Prompt ▸
Find the line with "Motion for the" in the data below, then restate it and all remaining lines exactly, adding nothing.

Data section ▸
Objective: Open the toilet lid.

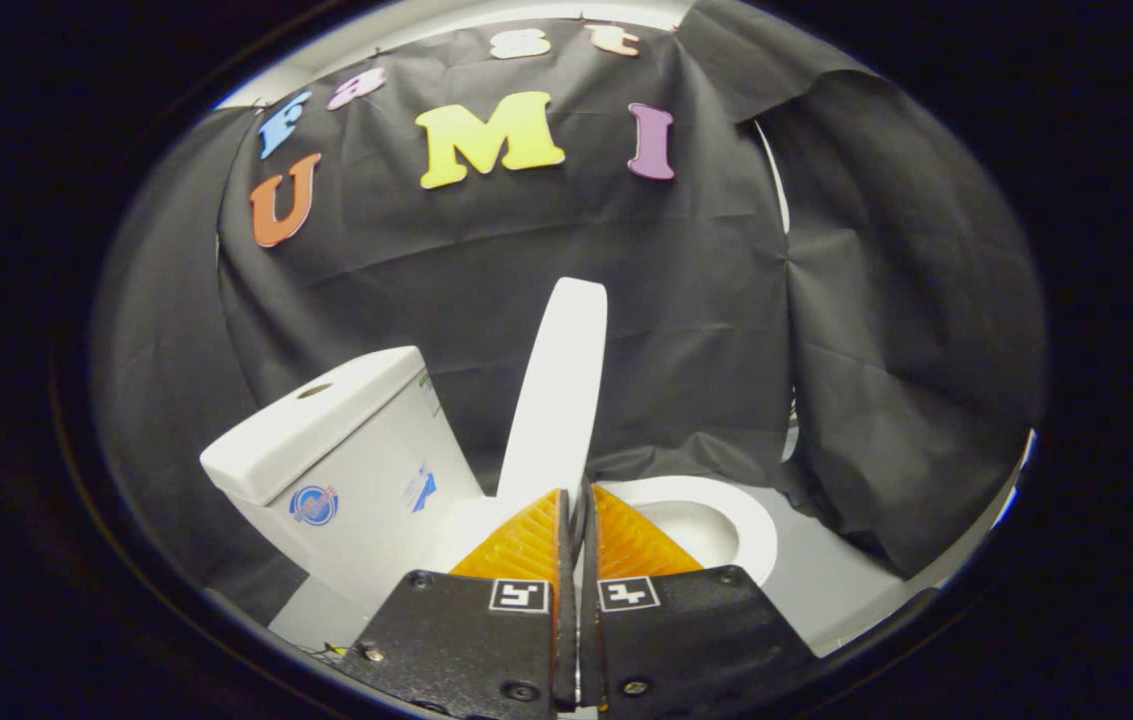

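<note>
Lid (558, 390) up, standing nearly upright, seen edge-on, rising from just ahead of the fingertips. Tank (346, 450) just beside it on the left, bowl (726, 520) with its open rim on the right. Gripper (574, 500) right at the lid's base, orange fingers (526, 545) pressed almost together, only a thin slit between; whether the lid's edge is pinched there, cannot tell. Black cloth wall (686, 320) draped behind.

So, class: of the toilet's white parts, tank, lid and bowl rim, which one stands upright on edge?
The lid: raised on edge just ahead of the closed gripper, between tank and bowl rim.
</note>
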Available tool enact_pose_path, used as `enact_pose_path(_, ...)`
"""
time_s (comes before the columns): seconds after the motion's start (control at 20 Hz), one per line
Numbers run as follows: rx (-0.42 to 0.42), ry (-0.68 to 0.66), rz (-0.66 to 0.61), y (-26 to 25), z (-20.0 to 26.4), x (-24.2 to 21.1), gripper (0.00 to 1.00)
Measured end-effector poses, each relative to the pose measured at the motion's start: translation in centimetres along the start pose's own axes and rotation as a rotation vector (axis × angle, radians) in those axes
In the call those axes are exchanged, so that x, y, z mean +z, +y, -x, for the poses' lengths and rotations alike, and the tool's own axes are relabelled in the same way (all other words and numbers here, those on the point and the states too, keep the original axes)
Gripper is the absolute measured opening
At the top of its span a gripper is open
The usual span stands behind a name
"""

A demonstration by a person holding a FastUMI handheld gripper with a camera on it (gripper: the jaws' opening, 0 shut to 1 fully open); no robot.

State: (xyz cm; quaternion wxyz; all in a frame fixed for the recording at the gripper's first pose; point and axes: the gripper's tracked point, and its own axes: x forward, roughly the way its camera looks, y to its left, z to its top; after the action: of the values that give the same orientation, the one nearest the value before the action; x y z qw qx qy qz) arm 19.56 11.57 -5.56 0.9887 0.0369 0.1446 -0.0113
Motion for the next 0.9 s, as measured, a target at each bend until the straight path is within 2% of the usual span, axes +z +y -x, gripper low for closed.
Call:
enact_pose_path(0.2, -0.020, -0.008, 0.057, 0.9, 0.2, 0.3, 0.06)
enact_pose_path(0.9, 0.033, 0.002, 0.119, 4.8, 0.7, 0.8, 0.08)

Task solution ▸
Motion for the next 0.9 s, as measured, a target at each bend until the straight path is within 2% of the usual span, axes +z +y -x, gripper low for closed.
Call:
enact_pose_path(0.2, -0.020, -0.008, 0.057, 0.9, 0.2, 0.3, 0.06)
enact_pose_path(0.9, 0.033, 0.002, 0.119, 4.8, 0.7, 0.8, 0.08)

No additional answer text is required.